I’m knitting a 50 stitch-pair swatch, currently with no color pattern, in order to learn the double knitting technique and get my gage consistent and solid. There are really four stitch motions, right hand knit and purl, and left hand knit and purl. The book that I’m using to learn is Double Knitting, Reversible Two-Color Designs by M’Lou Baber. Aside from liking the clear instructions, I’m also finding that the lovely and unusual designs are inspiring me to learn. I really want to be knitting one of those patterns!
So I swatch away. Originally my left and right hand each wanted to have their own unique tensions, with the right hand knitting up much looser. I worked at that until it was just the right hand purl stitches torturing me. Now I’m finally getting pretty close to even tension throughout. Of course pretty close probably won’t cut it for the ambitious project I’ve got in mind.
Here’s my swatch. (Vanity kept me from photographing the multiple swatches that came before this one! Please don’t think that I learned this technique in these few stitches.) The yarns are Blue Moon Fiber Arts heavyweight Socks That Rock in Rolling Stone and Rook-y colorways. My needle size is US#7.
It may be hard to see in these pictures but the dark side becomes less ridgy as the swatch progresses. Those ridges are the right hand purl rows.
That brings us to the virtual and totally fun side…
I’m planning a double knit vest using PaintKnits TM to take control of the way the multiple colors in the yarns flow onto the fabric. As I mentioned in my previous post, the concept is to have controlled pooling across an arbitrary two-yarn color pattern. I picked a near black Raven to contrast with a multi, and hope to see Raven silhouettes with pooling in the foreground against a pooled background color when I’m done. The critical factors are 1) the selection of two yarns with the same loop length, (easy… two STR heavyweights) 2) nearly dead-on consistent gage (yikes!), and 3) planning the design around stitch counts that will give me the color effects I’m looking for.
After I’d characterized one of my early swatches for yarn usage I dug in on some PaintKnits analysis. I scanned through a bunch of widths searching for those that would give me the most blatant pooling. Here’s a highlight of what I came up with:
The first and third widths I thought were ok. I really liked the second and last.
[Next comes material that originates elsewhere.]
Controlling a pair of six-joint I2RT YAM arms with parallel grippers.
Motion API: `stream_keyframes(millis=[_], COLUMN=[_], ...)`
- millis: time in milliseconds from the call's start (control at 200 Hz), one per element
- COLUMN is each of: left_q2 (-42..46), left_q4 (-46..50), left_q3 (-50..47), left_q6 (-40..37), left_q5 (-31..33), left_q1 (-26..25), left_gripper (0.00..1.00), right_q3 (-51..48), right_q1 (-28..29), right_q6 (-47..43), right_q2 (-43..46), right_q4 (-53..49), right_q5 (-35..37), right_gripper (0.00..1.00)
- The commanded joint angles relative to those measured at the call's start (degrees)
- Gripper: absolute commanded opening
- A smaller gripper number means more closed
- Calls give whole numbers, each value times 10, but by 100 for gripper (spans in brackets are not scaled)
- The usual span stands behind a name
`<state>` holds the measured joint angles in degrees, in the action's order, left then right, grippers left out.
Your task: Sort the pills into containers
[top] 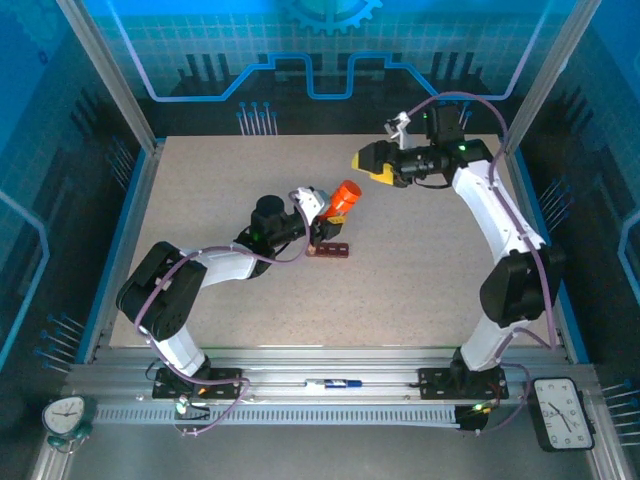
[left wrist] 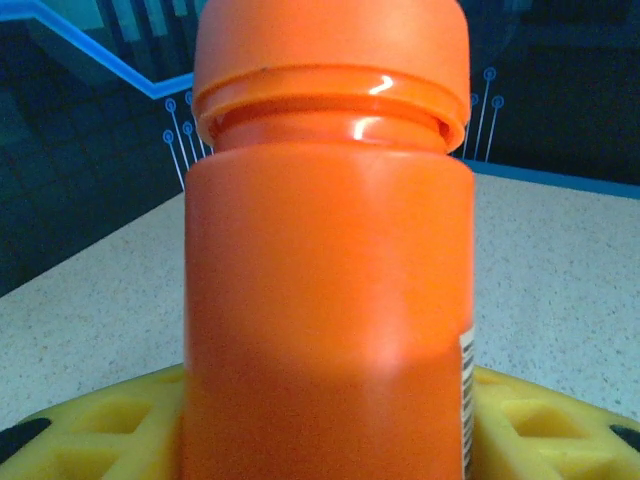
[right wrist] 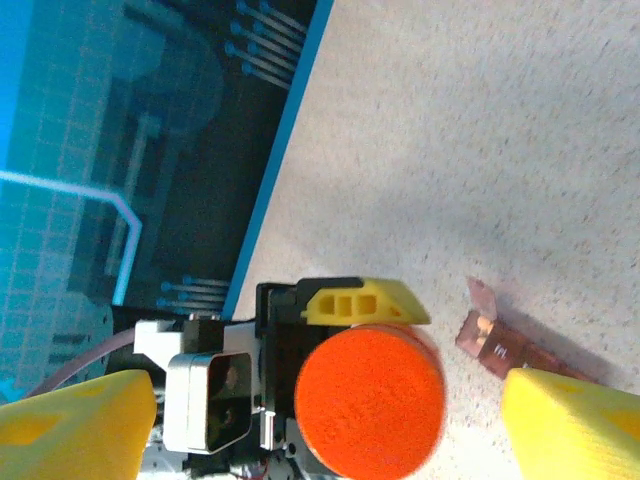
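The orange bottle [left wrist: 330, 300] is clamped by the left fingers [left wrist: 110, 425]. The containers [top: 331, 250] are seen on the worktop [top: 420, 270] just beside them. The right fingers [right wrist: 575, 425] are spread wide apart.

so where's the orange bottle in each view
top external: orange bottle just left of centre, tilted, up-picture from the dark red-brown bar
left wrist: orange bottle dead centre, close up, cap at the top
right wrist: orange bottle bottom centre, seen end-on, with the bar to its right
shared landmark: the speckled table under it
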<state>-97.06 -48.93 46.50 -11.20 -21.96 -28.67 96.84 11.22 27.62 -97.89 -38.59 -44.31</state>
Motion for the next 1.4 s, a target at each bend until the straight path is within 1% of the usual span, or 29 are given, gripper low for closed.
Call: stream_keyframes(millis=[0,95,165,210,270,375,490,590,1021,1191,1311,1391], left_q2=[13,15,16,16,16,13,11,10,14,15,15,15], left_q4=[-64,-89,-98,-100,-101,-109,-116,-115,-105,-105,-104,-102], left_q3=[11,11,15,18,21,26,32,35,36,36,37,37], left_q6=[50,91,116,128,142,164,184,190,185,184,182,180], left_q5=[-13,-20,-33,-43,-54,-72,-85,-89,-92,-93,-93,-95], left_q1=[-1,-1,-1,-1,0,0,-1,-1,0,0,0,0], left_gripper=[21,21,21,21,21,21,21,21,21,21,21,21], right_q3=[-59,-123,-146,-148,-144,-117,-93,-77,-39,-43,-42,-44], right_q1=[-15,-21,-22,-20,-16,-4,15,27,64,68,68,68], right_q6=[57,82,71,55,25,-38,-79,-101,-154,-154,-152,-151], right_q2=[53,92,108,114,116,113,101,90,55,51,47,45], right_q4=[128,236,274,277,260,193,142,113,41,38,35,35], right_q5=[4,0,-5,-7,-5,25,53,67,89,85,83,79], right_gripper=[89,88,87,86,86,88,88,88,86,80,69,60])
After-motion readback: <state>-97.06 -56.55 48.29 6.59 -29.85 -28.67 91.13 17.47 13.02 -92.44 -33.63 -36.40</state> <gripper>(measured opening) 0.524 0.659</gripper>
Now I needed to plan a vest using rectangular areas that would show off this pooling. At first I was stymied by the sizing. The pooling I wanted would only show up on fabric widths that simply would not go together in a vest that would fit me. Not in panels and not going around the body. The project wanted either too much width or too little.
Finally the answer came to me… I needed to knit the vest from side to side to get the flexibility on length! (Ok, so I also considered gaining a whole lot of weight, but that seemed to be a bad idea somehow.) Here’s a very rough first pass at what the pooling might do on the vest: I’m calling this a rough pass because my gage is still all over the map. To make this work I’ve got to get that under control. Then I’ll re-measure my yarn usage, tune up my computer model, and re-do the computer modeling as needed to plan the vest.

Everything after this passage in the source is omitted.